140 000 emplois écolos
Il y a les passionnés d’écologie qui ne mettent pas les pieds à la campagne et ceux qui y vivent grâce à un travail au service de la nature et contre le réchauffement de la Terre. Bonne nouvelle pour les jeunes, le secteur embauche.
RECHAUFFEMENT climatique et développement durable obligent, les métiers de l’environnement et de la forêt ont de l’avenir. C’est ce que confirme le Conseil national de l’enseignement agricole (Cnea) qui prévoit que plus de 140 000 emplois nouveaux seront à pourvoir dans ce secteur d’ici à 2015. Un sacré ballon d’oxygène pour les jeunes en quête d’une mise au vert, loin des banlieues polluées et surpeuplées ! Les formations de l’enseignement professionnel agricole « devront assurer le renouvellement des 127 000 emplois à pourvoir pendant cette période par les agriculteurs-sylviculteurs (forêt) et les 14 000 emplois du secteur horticole », indique le Cnea.
Non seulement il va y avoir du travail mais, en plus, ces métiers permettent de lutter vraiment contre le réchauffement climatique. Cet enseignement « doit mieux intégrer dans ses programmes la préservation et la gestion des ressources naturelles (eau, biodiversité, sol, air, énergies) ainsi que les aspects de la biomasse et de la production énergétique ». Autrement dit toutes les énergies provenant des déchets organiques animaux ou végétaux, ainsi que les biocarburants d’origine végétale en remplacement des énergies fossiles.

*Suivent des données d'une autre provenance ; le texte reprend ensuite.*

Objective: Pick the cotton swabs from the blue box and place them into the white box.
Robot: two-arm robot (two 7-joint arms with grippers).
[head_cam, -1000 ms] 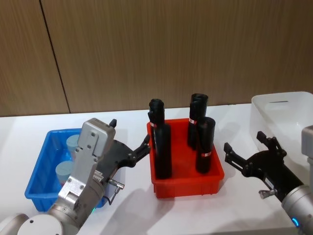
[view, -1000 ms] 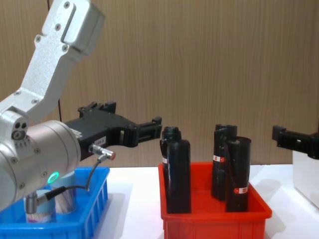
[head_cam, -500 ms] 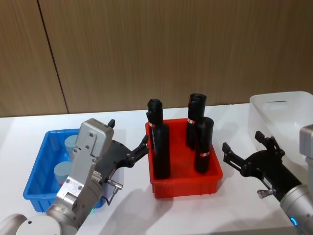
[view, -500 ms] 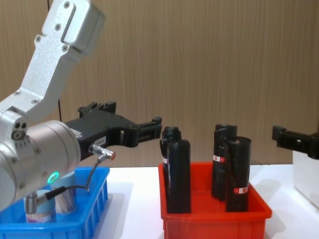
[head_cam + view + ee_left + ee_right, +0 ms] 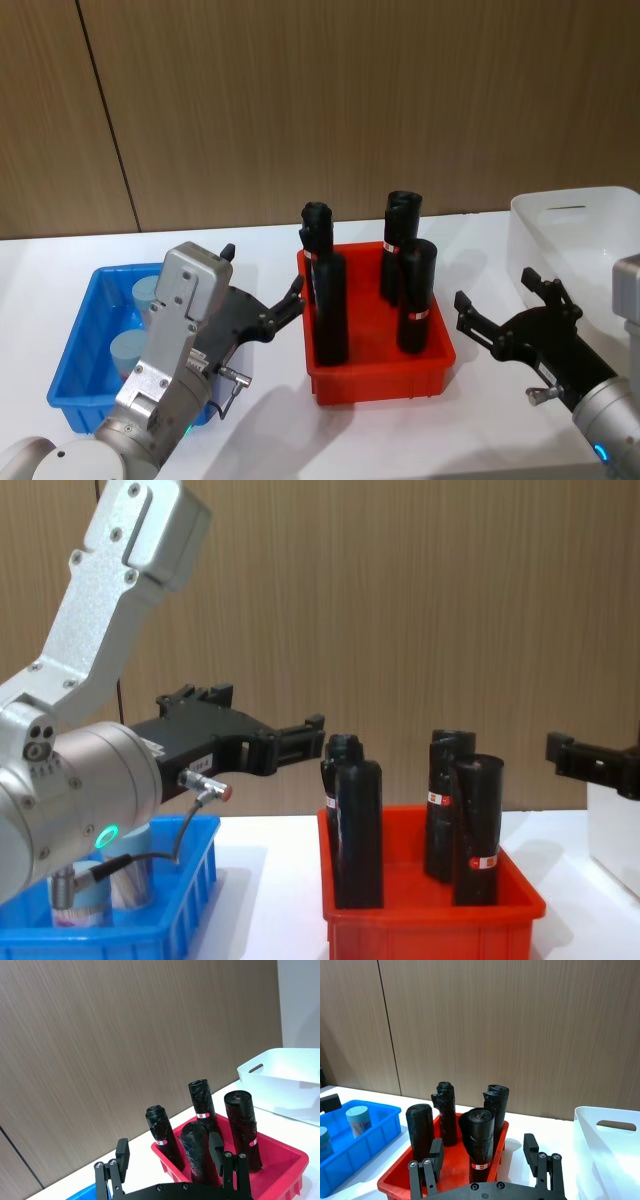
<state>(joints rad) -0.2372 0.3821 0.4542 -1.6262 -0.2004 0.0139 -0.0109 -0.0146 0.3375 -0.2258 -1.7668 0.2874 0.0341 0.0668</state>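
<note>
Item sought: cotton swabs [image 5: 150, 292], small clear cylindrical jars with pale blue-grey lids; two counted, upright in the left part of the blue box.
Source: blue box [image 5: 72, 348], a shallow bright blue plastic bin with sloped sides, at the left end of the white desk [image 5: 260, 245].
Destination: white box [image 5: 540, 235], a plain white straight-sided plastic bin at the right end; the seen part of its inside holds no jar.
Between them: red bin [image 5: 385, 385], a red plastic tray carrying four tall black bottles [image 5: 332, 305], all upright.
Left gripper: left gripper [image 5: 262, 280], black, fingers apart and holding nothing; raised about the blue box's right rim, pointing toward the red bin.
Right gripper: right gripper [image 5: 497, 290], black, fingers apart and empty; over bare desk between the red bin and the white box.
Progress: judged at the outset. No jar is lifted or delivered, and both seen jars are left to move.
Edges: the blue box's low rim should let a jar lift straight out; the bottle tops stand far higher than any rim on the way across.
Open room: bare desk in front of all three bins and either side of the red bin; a wood-panelled wall [image 5: 350, 100] closes the back. A carry likely needs to pass over or in front of the bottles.
</note>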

Dans le secteur privé ou à l’ONF
Ce virage a déjà été pris depuis quelques années. Les formations en agriculture biologique ou raisonnée (limitation des pesticides et des engrais) sont suivies par 15 % des élèves. Ceux qui suivent des formations liées à l’aménagement et à la forêt forment 17 % des effectifs et devraient dépasser à 21 % en 2009, soit 37 000 élèves. Bonne surprise, 90 % des diplômés de gestion des forêts décrochent un poste immédiatement et durablement dans les entreprises prestataires, ou à l’Office national des forêts (ONF). Ce taux atteignant même 100 % pour les élèves ingénieurs des travaux forestiers (ITF). Tous les jeunes qui ont la fibre végétale n’ont plus qu’à contacter leur conseiller d’orientation qui les aiguillera sur les chemins à peine défrichés de l’enseignement vert.